Irónicamente, hubo un terreno en el cual el régimen mostró especial predilección por los negros y mulatos cubanos: el de las llamadas “guerras internacionalistas”. Se trató de una abierta injerencia en asuntos ajenos a Cuba, que, como se señala en el documento La Patria es de todos, “lo único que significó para nuestro pueblo fue separación familiar, luto, dolor y enfermedades exóticas, entre otras cosas”.
Como el principal escenario de esas aventuras fue el continente africano, la presencia mayoritaria de cubanos de tez oscura en esas “tropas internacionalistas” representaba un medio idóneo para enmascarar su carácter extranjero, pues sus características étnicas eran análogas a las de la población autóctona.
En la situación de hoy, resulta necesario luchar de manera pacífica contra la situación objetiva de marginación en que se encuentran los afrodescendientes cubanos.
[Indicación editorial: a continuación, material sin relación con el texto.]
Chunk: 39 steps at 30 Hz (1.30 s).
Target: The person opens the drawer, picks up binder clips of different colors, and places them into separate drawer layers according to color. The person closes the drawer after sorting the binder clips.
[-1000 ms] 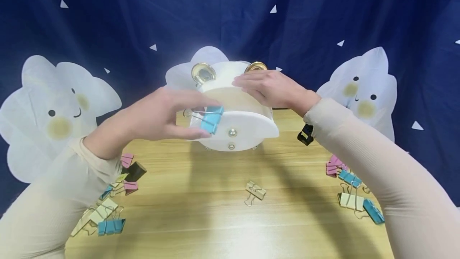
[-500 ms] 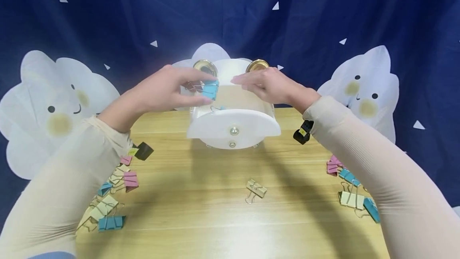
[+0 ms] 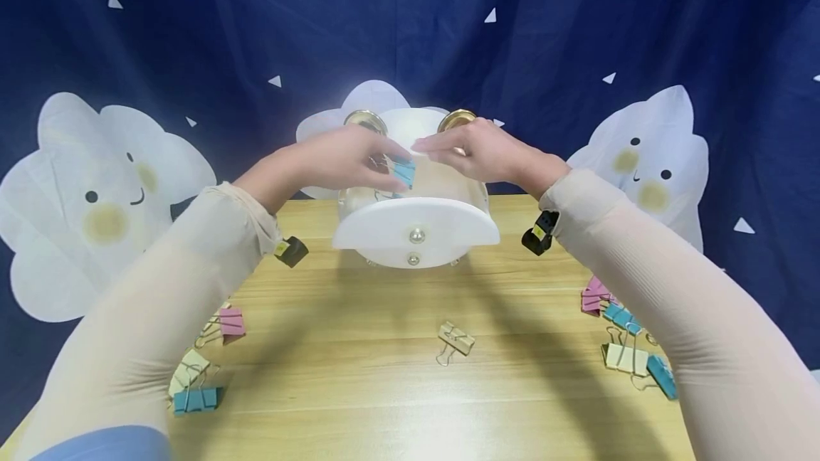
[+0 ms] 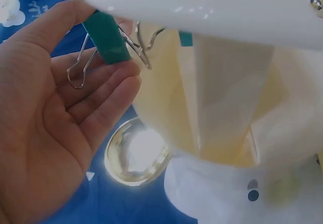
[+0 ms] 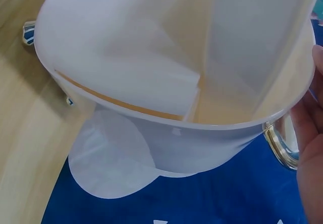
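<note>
A white rounded container point(image 3: 384, 225) with a gold bell-shaped piece point(image 3: 366, 118) at each upper corner stands at the back of the table, its front panel tilted outward. My left hand point(image 3: 342, 157) pinches a blue binder clip point(image 3: 404, 172) over the opening behind that panel; the left wrist view shows the clip's wire handles point(image 4: 78, 72) between the fingers. Inside the container, a bit of another teal clip point(image 4: 185, 38) peeks out under the panel. My right hand point(image 3: 490, 151) grips the container's top edge near the right bell, thumb and fingers on either side of the rim.
A cream binder clip point(image 3: 456, 338) lies alone mid-table. Pink, blue and cream clips are piled at the left, partly behind the left sleeve point(image 3: 147, 304), and more clips point(image 3: 626, 359) at the right by the other sleeve. A dark blue curtain point(image 3: 448, 27) with cloud figures hangs behind.
My left hand has risen and moved right with the blue clip, from in front of the panel to over the opening. The panel has tilted farther forward; my right hand has stayed put.
</note>
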Each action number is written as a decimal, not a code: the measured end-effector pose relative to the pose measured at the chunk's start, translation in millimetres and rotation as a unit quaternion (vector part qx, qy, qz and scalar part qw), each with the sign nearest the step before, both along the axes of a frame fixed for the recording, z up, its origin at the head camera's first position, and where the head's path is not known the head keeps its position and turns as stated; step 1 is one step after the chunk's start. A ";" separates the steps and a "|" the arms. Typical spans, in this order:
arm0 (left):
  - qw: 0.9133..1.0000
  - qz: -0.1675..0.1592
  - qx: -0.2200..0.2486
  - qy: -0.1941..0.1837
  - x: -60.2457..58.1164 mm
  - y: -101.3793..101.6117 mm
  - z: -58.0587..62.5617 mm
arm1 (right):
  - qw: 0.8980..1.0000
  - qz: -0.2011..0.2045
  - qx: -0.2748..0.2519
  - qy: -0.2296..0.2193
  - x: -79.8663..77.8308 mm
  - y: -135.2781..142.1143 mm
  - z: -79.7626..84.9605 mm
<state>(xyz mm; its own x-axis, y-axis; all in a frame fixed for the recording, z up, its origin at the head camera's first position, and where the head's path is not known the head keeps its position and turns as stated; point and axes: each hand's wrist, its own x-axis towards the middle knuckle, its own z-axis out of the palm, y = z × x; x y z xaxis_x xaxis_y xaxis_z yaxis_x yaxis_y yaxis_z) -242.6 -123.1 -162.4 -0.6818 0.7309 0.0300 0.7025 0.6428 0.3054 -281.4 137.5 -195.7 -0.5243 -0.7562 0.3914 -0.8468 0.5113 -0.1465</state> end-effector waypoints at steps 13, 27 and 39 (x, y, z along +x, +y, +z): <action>0.997 -0.063 -0.043 0.010 -9.0 22.2 -14.5 | 1.000 -0.012 -0.017 -0.009 0.7 0.2 -0.2; 0.998 -0.059 0.001 0.036 -11.5 24.4 -32.4 | 1.000 -0.017 -0.020 -0.011 0.4 -2.3 -3.6; 0.999 -0.001 0.018 0.042 13.4 -10.9 -6.3 | 1.000 -0.014 -0.024 -0.004 -0.1 -5.5 -1.8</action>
<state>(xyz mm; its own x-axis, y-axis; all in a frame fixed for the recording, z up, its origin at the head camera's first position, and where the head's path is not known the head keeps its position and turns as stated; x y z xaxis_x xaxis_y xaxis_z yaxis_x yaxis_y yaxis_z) -229.2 -134.1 -168.7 -0.6748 0.7293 0.1127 0.7275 0.6318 0.2676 -281.6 132.1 -197.5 -0.5488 -0.7218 0.4216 -0.8307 0.5273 -0.1785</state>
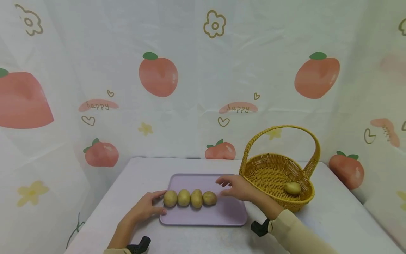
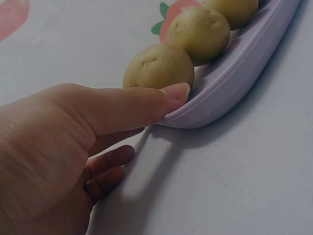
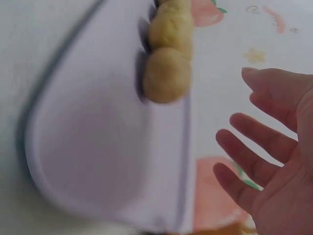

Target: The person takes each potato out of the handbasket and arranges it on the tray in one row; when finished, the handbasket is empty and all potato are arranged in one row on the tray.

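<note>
Several potatoes (image 1: 196, 199) stand in a row on a light purple tray (image 1: 203, 219). My left hand (image 1: 144, 208) is at the tray's left edge, its thumb and index finger to either side of the end potato (image 1: 170, 198). In the left wrist view the straight thumb (image 2: 142, 106) lies along the rim in front of that potato (image 2: 159, 66), with the other fingers loose outside the tray. Over the tray's right part hovers my right hand (image 1: 238, 187), fingers spread and nothing in them, right of the last potato (image 3: 167, 76).
A yellow woven basket (image 1: 263, 169) with a tall handle stands to the right of the tray, behind my right forearm. One potato (image 1: 292, 188) lies inside it. The white table (image 1: 146, 173) meets a curtain (image 1: 190, 134) printed with peaches at the back.
</note>
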A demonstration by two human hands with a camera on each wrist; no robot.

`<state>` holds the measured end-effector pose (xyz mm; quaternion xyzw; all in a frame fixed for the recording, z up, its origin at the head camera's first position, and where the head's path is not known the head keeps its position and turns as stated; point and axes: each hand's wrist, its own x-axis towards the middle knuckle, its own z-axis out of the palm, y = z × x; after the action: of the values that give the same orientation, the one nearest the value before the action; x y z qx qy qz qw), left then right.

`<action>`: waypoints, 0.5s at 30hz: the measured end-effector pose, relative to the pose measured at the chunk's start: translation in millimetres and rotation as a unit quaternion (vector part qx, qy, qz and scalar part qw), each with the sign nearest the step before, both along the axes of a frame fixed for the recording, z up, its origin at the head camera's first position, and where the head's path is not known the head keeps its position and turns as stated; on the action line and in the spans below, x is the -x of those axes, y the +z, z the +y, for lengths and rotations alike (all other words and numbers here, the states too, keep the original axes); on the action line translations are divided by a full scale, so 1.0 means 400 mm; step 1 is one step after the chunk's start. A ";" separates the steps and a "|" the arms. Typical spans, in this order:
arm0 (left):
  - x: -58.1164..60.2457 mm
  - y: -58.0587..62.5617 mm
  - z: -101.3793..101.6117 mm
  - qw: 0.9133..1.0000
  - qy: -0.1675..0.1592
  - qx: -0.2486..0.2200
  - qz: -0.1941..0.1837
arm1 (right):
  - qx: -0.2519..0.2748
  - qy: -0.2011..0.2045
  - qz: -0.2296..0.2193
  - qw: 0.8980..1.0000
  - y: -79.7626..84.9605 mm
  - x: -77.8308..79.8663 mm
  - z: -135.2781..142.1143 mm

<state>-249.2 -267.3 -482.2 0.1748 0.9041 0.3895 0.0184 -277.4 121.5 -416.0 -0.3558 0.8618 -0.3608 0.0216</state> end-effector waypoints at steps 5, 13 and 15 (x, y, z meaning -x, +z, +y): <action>0.001 0.001 -0.002 1.000 0.002 0.006 0.001 | -0.007 -0.023 0.017 1.000 0.047 -0.007 0.064; -0.002 0.003 0.002 1.000 0.005 0.008 -0.002 | -0.044 -0.071 0.008 0.996 0.111 -0.003 0.184; -0.003 0.003 0.001 1.000 0.008 0.010 -0.003 | -0.056 -0.075 0.002 0.996 0.126 0.005 0.214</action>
<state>-248.0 -266.7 -481.0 0.1661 0.9092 0.3813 0.0202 -279.4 207.3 -365.5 -0.2890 0.9050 -0.3119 0.0126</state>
A la oposición pacífica le corresponde un papel determinante en ese sentido. La pregunta que se impone es: ¿Qué táctica debe emplearse con ese fin? En concreto: ¿Debe ser ésa una lucha de todos los cubanos contra esa injusticia —una más— que mantiene el actual régimen? ¿O debe pensarse en una acción exclusiva de los negros y mulatos?
Esa interrogante no es ociosa. Hace unas semanas leíamos, en la prensa independiente, una información sobre un destacado afrodescendiente que tenía en su casa los retratos de varios luchadores independentistas, todos ellos de tez oscura. Y lo que es más: ese hermano de luchas expresó de manera pública que esta última circunstancia no era fortuita, sino que los había escogido precisamente por el color de su piel.
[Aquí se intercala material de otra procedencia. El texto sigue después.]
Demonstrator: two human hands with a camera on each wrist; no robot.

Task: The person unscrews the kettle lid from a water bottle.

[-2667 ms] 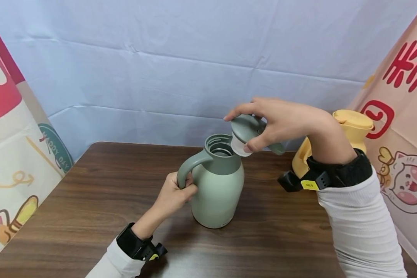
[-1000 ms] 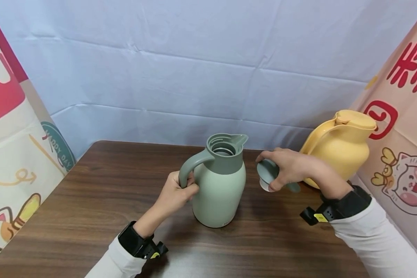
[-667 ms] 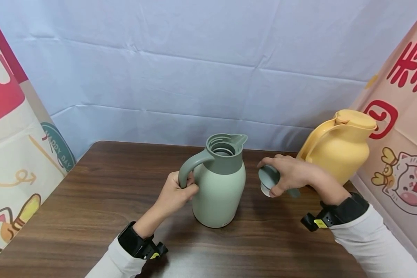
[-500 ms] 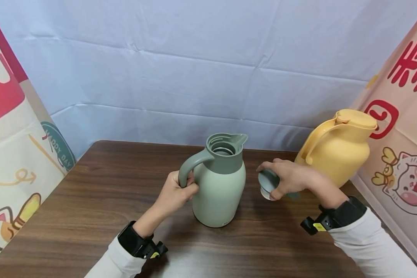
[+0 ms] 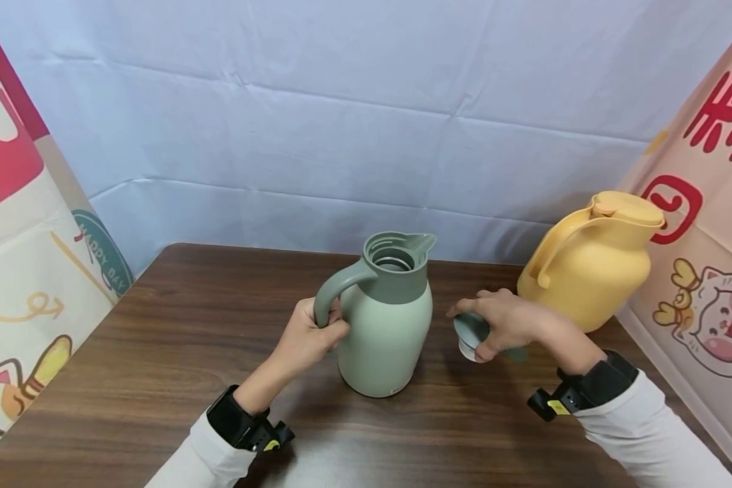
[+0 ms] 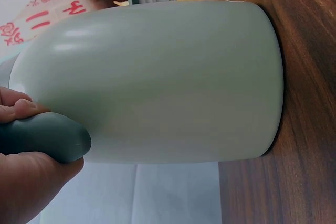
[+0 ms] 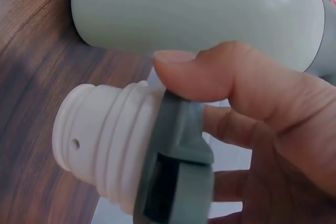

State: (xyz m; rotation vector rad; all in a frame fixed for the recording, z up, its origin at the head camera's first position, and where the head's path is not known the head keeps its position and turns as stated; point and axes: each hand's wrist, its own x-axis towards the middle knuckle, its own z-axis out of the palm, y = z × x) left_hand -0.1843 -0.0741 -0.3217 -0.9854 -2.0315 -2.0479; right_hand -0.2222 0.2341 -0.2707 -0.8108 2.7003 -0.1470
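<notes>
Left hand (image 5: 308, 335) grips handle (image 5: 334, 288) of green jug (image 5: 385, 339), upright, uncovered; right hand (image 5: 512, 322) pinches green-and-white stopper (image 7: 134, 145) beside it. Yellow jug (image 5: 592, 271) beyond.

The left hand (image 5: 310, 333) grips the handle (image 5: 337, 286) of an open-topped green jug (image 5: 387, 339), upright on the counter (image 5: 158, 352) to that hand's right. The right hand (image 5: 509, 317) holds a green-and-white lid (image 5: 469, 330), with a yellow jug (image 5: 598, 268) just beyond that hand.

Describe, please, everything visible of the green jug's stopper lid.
The stopper lid has a grey-green cap with a projecting tab, and a white, ridged plug with a small hole; it all looks plastic. Roughly upright, plug down, it is held above the table by the right hand, apart from the green jug.
</notes>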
Ante esa situación, sólo desearíamos formular una pregunta: Si un coterráneo de ascendencia europea montara en su domicilio una galería de patriotas y se las arreglara para incluir sólo personas de tez blanca, y si —además— explicitara que esta característica es fruto no de la casualidad, sino de una decisión deliberada, ¿cómo correspondería calificar sus actos!
La justa causa de la plena integración racial de nuestra sociedad merece los esfuerzos de todos los cubanos de buena voluntad, sin excepción. Creemos que sería un trágico error tratar de reeditar, a estas alturas, la creación de un nuevo Club Atenas o —peor aún— la de un redivivo Partido Independiente de Color.
Como dijera nuestro Apóstol, cubano es más que blanco, más que negro, más que mulato.